**Task to carry out**
Copy the records below exactly, starting at the line that contains "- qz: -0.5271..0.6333" and ending at the line that contains "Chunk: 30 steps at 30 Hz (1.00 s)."; leave out any pictures.

________

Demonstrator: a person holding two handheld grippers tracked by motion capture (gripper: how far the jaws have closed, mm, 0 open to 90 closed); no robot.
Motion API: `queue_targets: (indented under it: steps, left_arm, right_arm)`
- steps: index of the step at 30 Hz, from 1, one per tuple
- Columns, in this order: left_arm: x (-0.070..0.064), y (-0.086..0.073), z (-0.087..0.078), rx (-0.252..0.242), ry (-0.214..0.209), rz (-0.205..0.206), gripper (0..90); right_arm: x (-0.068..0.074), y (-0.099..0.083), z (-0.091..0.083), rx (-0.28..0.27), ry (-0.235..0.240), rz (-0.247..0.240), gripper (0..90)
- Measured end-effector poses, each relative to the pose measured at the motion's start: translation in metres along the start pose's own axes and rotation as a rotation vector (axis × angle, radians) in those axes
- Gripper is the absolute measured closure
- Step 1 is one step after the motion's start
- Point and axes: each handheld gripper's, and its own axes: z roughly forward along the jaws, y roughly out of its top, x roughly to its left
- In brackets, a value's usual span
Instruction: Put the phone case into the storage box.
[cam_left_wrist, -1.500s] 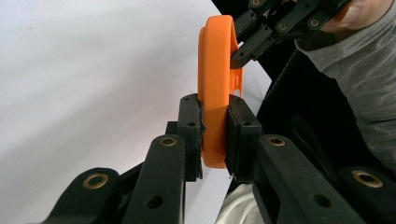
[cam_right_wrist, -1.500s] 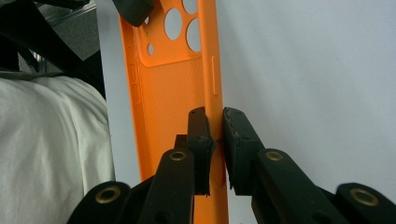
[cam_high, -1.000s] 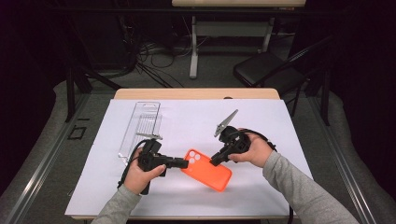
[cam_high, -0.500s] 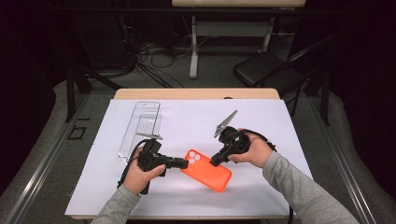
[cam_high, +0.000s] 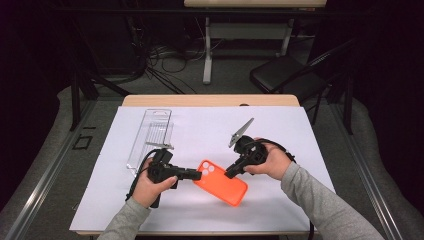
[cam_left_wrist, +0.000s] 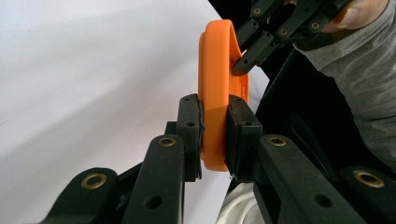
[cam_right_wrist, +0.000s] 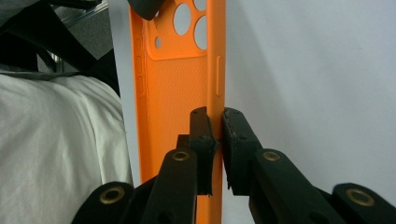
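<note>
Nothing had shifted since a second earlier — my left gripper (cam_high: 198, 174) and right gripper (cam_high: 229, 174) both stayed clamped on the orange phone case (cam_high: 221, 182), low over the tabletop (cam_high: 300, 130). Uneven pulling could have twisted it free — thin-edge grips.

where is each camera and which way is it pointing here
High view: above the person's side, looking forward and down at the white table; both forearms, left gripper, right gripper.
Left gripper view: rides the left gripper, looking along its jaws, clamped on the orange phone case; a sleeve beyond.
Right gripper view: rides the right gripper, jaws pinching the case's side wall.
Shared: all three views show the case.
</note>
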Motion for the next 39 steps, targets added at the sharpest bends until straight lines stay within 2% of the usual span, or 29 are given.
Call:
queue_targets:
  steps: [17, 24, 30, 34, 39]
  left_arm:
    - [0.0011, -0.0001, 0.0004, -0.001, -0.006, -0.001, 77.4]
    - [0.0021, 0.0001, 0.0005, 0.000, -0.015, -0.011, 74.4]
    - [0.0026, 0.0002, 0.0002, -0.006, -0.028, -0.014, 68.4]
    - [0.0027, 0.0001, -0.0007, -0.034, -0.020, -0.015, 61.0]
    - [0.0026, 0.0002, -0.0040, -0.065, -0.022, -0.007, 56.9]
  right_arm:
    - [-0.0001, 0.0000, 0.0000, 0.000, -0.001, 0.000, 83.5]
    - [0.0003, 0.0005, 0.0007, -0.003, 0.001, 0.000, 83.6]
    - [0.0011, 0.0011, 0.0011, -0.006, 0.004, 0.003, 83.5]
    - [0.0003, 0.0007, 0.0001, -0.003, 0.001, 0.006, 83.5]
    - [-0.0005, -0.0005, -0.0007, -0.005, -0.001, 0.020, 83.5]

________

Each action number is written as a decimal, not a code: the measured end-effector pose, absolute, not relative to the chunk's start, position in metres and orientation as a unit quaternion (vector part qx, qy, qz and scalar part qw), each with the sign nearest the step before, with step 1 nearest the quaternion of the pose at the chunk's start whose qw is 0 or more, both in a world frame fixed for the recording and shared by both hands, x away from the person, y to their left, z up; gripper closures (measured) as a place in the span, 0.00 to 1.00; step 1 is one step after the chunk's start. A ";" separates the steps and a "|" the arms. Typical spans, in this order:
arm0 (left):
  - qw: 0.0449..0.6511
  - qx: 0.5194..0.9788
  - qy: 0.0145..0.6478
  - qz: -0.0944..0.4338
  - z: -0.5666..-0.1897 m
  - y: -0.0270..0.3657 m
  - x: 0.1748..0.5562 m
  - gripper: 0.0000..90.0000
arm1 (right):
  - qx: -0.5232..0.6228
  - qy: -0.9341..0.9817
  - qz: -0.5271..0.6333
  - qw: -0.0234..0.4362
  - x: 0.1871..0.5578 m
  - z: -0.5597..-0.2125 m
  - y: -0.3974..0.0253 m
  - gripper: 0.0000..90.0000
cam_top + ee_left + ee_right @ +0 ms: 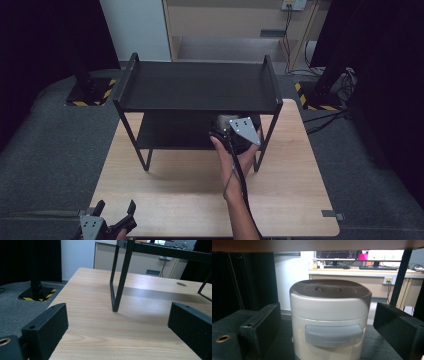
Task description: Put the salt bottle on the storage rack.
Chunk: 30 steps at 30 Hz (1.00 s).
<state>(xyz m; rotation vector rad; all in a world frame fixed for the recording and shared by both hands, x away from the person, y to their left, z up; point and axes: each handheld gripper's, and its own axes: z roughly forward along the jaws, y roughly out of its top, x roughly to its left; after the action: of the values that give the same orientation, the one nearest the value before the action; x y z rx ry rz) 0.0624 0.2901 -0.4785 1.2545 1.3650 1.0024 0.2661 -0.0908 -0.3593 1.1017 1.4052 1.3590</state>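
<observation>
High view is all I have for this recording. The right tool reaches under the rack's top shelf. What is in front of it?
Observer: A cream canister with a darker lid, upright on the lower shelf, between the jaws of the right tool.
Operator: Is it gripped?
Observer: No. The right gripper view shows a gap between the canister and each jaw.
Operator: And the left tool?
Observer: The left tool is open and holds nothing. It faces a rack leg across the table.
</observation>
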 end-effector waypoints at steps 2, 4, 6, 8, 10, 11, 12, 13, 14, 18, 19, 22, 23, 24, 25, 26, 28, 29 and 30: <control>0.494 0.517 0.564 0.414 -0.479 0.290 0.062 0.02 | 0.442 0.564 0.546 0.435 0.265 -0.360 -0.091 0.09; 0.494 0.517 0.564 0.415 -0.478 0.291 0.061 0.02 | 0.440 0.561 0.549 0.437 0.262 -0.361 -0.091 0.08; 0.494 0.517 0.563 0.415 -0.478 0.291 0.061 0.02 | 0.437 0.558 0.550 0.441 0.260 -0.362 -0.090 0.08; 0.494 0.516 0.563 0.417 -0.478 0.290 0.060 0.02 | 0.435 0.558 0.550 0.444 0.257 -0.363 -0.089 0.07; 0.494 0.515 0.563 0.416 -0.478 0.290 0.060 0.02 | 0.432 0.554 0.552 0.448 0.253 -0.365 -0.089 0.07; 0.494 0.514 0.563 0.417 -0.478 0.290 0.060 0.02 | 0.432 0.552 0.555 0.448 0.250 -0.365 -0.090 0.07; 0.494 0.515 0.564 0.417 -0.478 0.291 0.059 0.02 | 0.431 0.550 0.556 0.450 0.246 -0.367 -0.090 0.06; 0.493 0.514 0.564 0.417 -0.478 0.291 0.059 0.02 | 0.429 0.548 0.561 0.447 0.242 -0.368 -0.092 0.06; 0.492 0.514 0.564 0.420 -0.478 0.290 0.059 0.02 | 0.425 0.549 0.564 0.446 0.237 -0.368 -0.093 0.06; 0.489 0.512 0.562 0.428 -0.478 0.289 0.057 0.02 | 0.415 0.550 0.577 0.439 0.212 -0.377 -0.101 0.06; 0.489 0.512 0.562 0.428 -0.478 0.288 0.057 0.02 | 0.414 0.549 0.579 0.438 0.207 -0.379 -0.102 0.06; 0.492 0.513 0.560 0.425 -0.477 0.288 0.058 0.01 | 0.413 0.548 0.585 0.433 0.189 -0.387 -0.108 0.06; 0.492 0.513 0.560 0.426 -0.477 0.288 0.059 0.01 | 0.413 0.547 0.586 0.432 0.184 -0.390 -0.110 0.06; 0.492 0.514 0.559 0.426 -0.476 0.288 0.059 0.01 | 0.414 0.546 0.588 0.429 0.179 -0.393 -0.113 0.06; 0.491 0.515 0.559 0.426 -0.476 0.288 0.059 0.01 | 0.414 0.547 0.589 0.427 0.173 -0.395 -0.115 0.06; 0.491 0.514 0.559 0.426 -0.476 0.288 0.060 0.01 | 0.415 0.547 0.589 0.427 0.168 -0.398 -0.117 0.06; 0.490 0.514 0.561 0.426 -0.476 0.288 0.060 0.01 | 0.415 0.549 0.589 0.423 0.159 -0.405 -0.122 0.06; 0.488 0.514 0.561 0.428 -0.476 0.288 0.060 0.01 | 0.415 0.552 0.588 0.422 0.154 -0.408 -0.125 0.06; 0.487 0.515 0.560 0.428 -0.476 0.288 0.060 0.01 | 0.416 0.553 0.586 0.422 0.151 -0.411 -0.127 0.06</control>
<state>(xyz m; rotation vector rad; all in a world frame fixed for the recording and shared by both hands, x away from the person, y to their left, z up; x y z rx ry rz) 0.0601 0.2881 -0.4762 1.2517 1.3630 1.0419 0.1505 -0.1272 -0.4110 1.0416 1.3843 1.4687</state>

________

**Result for this task**
  - qz: -0.5271..0.6333
  - qw: -0.0234..0.4362
  - x: 0.1871..0.5578 m
  - z: -0.5597..-0.2125 m
  - y: -0.3974..0.0253 m
  - gripper: 0.0000..90.0000
cam_top + ee_left + ee_right @ +0 ms: 
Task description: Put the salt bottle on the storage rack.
Chunk: 30 steps at 30 Hz (1.00 s).

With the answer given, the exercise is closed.